3. Role-players: In schools where I have observed character education lesson plans, I have often seen strong reliance on role-playing. The teacher gives a role-playing situation for a trait such as fairness and sits back to watch. When the skit concludes, the teacher asks for comments, changes the situation slightly, and assigns new players. This technique, too, places the burden of selling on unqualified students. Frequently, I watched their fumbling efforts give flawed views of the beautiful moral gemstones they were presenting. A sapphire in the hands of role-playing students may often appear to be a piece of blue glass. When teachers base character education lesson plans on frequent role-playing, they are unlikely to sell life-changing moral gems.

Those are not the only kinds of ineffective character education lesson plans I have seen. They do give us an idea, however, of the kinds of material offered to teachers and parents under the guise of character education lesson plans.

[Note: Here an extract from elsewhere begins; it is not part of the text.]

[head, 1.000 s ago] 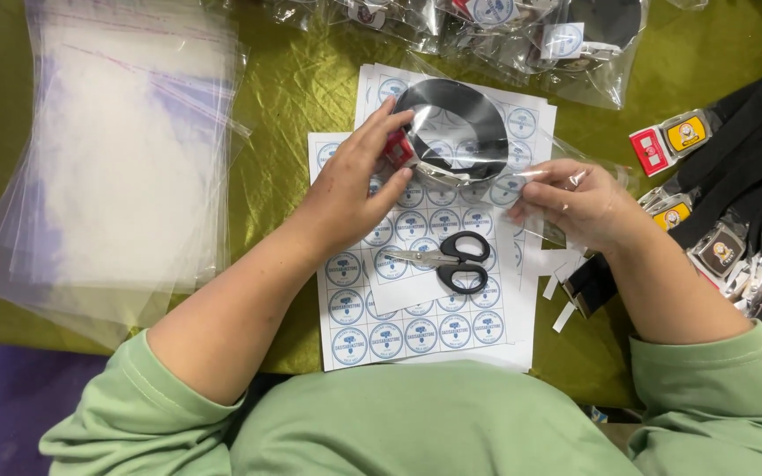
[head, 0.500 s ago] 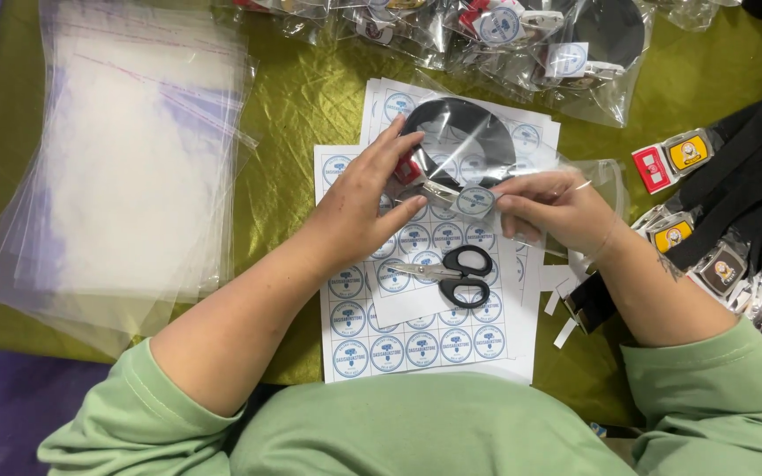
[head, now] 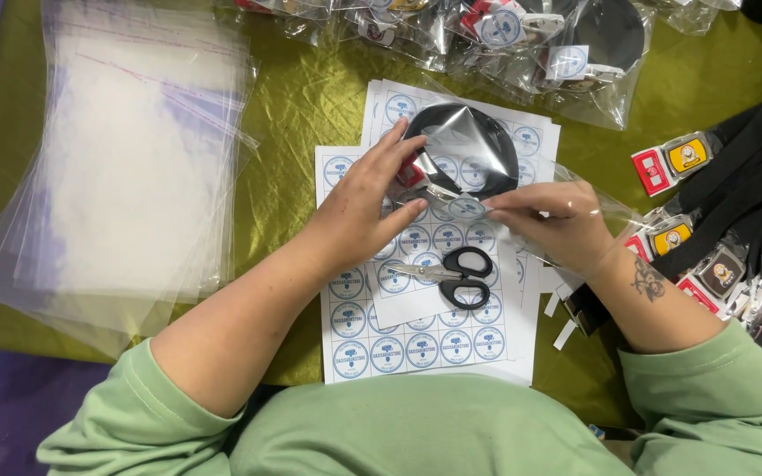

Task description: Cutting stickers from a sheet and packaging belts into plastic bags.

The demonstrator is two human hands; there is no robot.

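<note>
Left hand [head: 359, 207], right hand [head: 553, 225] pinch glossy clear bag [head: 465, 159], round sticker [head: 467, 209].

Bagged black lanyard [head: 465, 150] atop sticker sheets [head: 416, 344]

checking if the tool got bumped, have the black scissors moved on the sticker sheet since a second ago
No. The black scissors lie in the same spot on the sticker sheet, blades pointing left, below both hands; only the camera shifted.
</note>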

In Part 2 of this article series, we will look at effective sales campaigns – character education lesson plans that sell large numbers of moral gemstones. We will put on our thinking caps and learn how you can find or create programs that are exciting and successful – the kinds that result in sweeping behavioral change.

Part 3 of this series will show how you yourself can become a highly skilled salesperson who excels at selling the precious stones of absolute values.


Character education lesson plans, like sales campaigns, must sell to young people in a way that they find irresistible. The best way to launch a successful campaign is to make sure you pay attention to every detail. Begin by avoiding the ineffective.